Confinement : la limite d'1 km pour les promenades, une "atteinte grave aux libertés fondamentales" pour les écologistes

Confinement : la limite d'1 km pour les promenades, une "atteinte grave aux libertés fondamentales" pour les écologistes
Parc des Buttes Chaumont à Paris.

, publié le mardi 17 novembre 2020 à 12h28

EELV et Génération Ecologie ont saisi le Conseil d'Etat pour faire abroger cette règle. Ils demandent des mesures pour assurer "un égal accès à la nature".

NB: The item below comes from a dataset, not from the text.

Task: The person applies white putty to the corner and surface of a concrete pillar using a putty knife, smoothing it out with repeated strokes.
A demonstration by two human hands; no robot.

Depuis l'instauration d'un nouveau confinement pour endiguer l'épidémie de coronavirus, les Français peuvent sortir une heure par jour dans un rayon d'un kilomètre autour de leur domicile pour se promener, pratiquer une activité sportive individuelle ou sortir leurs animaux de compagnie. Une limitation inadmissible pour Europe Ecologie - Les Verts et Génération Ecologie. Selon eux, cette limitation porte "une atteinte manifestement grave à plusieurs libertés fondamentales".

Dans un communiqué commun diffusé mardi 17 novembre, les deux formations ont donc annoncé qu'elles déposent par l'intermédiaire du cabinet Seattle Avocats et en association avec "plusieurs dizaines de requérants privés d'accès à tout espace vert ou naturel de taille suffisante" un référé liberté devant le Conseil d'Etat sur le fondement de l'article L.521-2 du Code de justice administrative.

Pour ces partis, la limitation à un kilomètre et une heure de déplacement pour les promenades prévue par le décret du 29 octobre 2020 sur le confinement apparaît "disproportionnée et contraire à l'objectif poursuivi de protéger la santé des Français" car elle conduit "à ce que de très nombreuses personnes soient privées de toute possibilité d'exercer une activité physique". Elle génère aussi "des regroupements au sein d'espaces publics de taille insuffisante pour garantir le respect des gestes barrières".

Selon eux, cette limitation porte "une atteinte manifestement grave à plusieurs libertés fondamentales au premier rang desquelles le droit de vivre dans un environnement équilibré et respectueux de la santé proclamé à l'article 1er de la Charte de l'environnement" et renforce "les inégalités environnementales". " Ce kilomètre constitue une rupture du principe d'égalité car pour beaucoup de Français, il n'y a pas de parc et jardin dans ce périmètre", avait dénoncé dès le 9 novembre le secrétaire national d'EELV, Julien Bayou.

Les requérants demandent ainsi au Conseil d'Etat "d'enjoindre au gouvernement d'abroger la limite 1h/1km" et "d'adopter les mesures propres à assurer un égal accès à l'ensemble des Français aux espaces naturels aménagés et non-aménagés en conformité avec le principe de nécessité et de proportionnalité".